BRIEF
Please count the lines in the data below that hold the word "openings", and give only the number.

RECORDS FOR THIS TASK
┄┄┄┄┄┄

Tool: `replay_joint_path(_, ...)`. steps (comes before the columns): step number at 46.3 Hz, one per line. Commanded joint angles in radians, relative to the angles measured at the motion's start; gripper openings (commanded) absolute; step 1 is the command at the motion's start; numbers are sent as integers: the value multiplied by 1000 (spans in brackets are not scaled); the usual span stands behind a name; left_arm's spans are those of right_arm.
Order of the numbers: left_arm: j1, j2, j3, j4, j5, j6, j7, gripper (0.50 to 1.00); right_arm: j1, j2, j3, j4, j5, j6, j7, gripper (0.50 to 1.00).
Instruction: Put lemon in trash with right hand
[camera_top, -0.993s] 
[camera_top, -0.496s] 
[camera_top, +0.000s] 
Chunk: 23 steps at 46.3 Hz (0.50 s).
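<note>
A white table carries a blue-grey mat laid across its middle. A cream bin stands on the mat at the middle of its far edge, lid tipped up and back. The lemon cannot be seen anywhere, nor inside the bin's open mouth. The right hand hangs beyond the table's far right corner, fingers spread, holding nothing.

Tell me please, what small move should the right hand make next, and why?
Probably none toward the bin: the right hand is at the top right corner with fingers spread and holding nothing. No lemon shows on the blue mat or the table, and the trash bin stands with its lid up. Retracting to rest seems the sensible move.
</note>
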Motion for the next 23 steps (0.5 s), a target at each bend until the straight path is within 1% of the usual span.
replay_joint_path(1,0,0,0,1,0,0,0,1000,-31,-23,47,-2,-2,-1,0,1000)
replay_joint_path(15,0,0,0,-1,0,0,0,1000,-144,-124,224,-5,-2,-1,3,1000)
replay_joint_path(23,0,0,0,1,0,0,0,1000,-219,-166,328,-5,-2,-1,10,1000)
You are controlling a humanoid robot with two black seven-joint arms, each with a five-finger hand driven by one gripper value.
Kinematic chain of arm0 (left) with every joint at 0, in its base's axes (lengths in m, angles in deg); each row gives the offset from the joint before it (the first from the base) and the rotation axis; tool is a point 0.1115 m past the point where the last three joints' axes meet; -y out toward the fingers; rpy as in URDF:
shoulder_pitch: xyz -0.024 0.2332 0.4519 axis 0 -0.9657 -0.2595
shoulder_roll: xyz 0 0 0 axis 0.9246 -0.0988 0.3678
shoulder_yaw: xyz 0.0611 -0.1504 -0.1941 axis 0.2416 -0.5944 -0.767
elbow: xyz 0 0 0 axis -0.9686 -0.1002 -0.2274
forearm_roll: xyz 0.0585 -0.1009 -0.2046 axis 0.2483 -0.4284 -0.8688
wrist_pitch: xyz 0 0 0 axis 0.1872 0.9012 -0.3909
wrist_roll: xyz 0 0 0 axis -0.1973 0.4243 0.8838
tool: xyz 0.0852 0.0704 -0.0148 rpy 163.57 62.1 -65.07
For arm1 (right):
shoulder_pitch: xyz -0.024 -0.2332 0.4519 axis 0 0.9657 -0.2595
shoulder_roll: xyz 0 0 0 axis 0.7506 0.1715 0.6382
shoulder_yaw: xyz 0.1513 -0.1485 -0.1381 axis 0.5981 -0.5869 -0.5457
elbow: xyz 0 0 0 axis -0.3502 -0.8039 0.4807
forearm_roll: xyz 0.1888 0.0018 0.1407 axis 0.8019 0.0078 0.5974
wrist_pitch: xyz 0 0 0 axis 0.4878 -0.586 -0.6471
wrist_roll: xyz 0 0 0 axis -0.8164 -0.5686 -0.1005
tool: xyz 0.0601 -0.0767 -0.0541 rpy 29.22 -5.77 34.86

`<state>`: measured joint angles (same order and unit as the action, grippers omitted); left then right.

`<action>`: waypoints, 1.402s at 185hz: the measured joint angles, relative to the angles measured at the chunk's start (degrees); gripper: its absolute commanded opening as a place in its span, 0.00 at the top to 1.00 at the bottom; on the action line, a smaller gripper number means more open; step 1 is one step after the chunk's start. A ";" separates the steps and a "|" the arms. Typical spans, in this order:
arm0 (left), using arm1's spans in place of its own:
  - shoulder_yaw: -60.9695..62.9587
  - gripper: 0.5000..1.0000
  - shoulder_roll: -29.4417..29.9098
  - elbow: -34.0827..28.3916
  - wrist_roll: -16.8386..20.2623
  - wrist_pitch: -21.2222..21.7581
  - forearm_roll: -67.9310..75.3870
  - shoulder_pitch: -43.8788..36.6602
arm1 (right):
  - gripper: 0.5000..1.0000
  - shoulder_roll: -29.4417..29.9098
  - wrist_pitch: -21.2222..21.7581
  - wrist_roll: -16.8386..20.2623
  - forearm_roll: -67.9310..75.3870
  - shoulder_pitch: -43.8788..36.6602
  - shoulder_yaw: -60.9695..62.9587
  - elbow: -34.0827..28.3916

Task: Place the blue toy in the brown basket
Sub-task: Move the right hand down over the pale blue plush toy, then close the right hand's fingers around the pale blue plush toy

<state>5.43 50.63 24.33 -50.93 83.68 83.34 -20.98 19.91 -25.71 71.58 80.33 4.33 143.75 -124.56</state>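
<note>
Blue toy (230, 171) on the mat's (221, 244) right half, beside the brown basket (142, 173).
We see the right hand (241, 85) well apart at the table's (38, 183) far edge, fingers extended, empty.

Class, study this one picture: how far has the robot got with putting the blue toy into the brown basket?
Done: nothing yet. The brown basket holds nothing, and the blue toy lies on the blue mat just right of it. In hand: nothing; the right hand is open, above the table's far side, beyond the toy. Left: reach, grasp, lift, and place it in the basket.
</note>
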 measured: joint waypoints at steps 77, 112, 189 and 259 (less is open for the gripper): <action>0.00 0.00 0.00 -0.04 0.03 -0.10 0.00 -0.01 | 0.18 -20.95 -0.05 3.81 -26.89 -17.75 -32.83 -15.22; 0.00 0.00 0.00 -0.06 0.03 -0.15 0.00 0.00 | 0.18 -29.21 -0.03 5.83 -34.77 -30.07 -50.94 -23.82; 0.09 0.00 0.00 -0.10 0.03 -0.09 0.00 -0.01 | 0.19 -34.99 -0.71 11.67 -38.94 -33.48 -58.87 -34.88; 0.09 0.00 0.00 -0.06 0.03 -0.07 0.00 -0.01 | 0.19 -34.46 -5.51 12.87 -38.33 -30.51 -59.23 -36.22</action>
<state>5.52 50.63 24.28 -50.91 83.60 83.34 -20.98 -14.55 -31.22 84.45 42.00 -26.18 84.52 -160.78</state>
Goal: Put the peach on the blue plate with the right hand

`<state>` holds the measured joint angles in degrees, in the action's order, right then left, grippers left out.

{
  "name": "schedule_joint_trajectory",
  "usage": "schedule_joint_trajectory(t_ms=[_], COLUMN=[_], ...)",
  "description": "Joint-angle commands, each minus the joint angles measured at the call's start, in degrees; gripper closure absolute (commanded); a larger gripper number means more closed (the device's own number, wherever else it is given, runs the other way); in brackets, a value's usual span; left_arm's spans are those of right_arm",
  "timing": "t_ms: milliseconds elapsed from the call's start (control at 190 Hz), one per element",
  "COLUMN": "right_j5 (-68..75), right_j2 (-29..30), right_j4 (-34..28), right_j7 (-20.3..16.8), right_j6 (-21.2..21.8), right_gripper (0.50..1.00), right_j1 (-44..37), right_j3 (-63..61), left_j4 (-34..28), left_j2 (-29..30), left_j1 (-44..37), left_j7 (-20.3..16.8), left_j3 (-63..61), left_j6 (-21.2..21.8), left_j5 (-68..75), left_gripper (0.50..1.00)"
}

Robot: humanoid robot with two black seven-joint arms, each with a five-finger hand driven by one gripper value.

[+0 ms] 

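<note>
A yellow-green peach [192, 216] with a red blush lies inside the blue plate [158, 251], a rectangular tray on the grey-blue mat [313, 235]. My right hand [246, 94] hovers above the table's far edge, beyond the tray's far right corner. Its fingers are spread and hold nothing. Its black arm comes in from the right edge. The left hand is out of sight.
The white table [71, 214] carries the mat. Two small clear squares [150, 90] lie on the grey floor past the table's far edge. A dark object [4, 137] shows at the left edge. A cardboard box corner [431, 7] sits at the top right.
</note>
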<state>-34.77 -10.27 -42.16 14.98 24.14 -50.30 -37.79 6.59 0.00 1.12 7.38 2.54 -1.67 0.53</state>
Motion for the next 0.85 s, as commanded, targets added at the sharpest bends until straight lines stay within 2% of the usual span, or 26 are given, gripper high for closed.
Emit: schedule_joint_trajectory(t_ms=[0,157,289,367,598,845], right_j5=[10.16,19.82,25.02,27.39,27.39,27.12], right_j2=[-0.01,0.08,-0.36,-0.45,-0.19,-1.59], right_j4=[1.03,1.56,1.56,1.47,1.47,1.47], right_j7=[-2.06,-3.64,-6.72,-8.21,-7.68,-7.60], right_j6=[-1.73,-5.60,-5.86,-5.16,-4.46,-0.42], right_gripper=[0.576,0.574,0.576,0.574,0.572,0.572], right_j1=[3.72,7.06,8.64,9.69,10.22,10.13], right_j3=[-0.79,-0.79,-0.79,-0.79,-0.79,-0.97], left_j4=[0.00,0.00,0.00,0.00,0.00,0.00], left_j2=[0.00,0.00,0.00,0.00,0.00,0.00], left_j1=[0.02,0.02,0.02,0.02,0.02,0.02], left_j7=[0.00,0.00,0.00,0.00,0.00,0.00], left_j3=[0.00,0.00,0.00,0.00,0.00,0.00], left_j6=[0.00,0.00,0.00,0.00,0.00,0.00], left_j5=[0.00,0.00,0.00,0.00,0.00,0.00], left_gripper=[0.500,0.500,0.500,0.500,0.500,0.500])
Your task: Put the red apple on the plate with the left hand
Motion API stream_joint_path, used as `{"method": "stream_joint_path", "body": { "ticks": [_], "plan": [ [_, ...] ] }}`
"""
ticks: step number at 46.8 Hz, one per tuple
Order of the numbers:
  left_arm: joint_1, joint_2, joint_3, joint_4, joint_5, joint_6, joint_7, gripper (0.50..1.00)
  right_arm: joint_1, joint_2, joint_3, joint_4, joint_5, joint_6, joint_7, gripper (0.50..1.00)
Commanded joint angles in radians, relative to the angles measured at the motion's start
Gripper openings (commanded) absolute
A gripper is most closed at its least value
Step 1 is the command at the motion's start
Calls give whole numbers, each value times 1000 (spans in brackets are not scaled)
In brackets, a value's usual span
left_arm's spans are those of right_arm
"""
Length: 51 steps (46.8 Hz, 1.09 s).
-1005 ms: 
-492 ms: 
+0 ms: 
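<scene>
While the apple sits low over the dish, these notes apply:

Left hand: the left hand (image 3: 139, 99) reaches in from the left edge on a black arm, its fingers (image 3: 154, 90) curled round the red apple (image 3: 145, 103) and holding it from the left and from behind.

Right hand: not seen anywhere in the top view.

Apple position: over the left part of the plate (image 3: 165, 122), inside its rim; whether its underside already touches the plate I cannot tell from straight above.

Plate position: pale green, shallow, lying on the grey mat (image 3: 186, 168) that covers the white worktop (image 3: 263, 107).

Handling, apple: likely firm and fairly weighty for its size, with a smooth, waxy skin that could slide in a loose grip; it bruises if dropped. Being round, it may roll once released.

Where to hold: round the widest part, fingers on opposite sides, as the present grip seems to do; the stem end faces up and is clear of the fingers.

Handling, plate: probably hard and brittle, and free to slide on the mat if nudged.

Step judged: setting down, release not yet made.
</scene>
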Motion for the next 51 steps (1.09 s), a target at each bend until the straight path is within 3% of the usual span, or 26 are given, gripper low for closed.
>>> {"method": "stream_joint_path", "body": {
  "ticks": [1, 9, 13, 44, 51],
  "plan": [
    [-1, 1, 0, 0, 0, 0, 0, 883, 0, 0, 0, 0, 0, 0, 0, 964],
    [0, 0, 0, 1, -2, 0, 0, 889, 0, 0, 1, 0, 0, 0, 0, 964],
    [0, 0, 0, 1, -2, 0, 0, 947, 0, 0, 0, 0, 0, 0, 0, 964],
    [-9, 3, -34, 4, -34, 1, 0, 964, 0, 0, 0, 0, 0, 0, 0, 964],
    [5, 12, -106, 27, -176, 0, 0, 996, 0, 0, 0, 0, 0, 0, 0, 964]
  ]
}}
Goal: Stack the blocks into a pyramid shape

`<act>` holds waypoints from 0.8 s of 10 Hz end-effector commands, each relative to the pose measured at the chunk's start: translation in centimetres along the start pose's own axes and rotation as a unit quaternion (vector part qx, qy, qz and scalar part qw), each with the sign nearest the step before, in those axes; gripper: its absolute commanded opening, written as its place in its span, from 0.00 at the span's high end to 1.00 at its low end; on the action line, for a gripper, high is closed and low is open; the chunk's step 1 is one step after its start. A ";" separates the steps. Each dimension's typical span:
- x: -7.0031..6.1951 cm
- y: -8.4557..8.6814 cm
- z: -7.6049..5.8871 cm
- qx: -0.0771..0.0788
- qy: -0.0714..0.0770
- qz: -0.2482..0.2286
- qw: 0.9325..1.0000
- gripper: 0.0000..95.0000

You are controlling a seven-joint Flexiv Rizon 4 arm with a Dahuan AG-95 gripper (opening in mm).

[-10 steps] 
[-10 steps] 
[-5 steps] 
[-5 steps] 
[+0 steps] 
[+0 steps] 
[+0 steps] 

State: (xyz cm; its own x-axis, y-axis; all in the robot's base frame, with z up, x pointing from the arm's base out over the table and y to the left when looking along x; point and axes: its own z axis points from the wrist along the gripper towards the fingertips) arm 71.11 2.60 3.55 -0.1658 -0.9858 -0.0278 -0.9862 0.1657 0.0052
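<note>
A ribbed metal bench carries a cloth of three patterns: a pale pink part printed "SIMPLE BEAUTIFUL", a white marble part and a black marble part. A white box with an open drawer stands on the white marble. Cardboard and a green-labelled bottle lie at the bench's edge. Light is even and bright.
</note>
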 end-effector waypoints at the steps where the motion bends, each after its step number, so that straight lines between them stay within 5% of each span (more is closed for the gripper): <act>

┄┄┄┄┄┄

TASK SOLUTION
2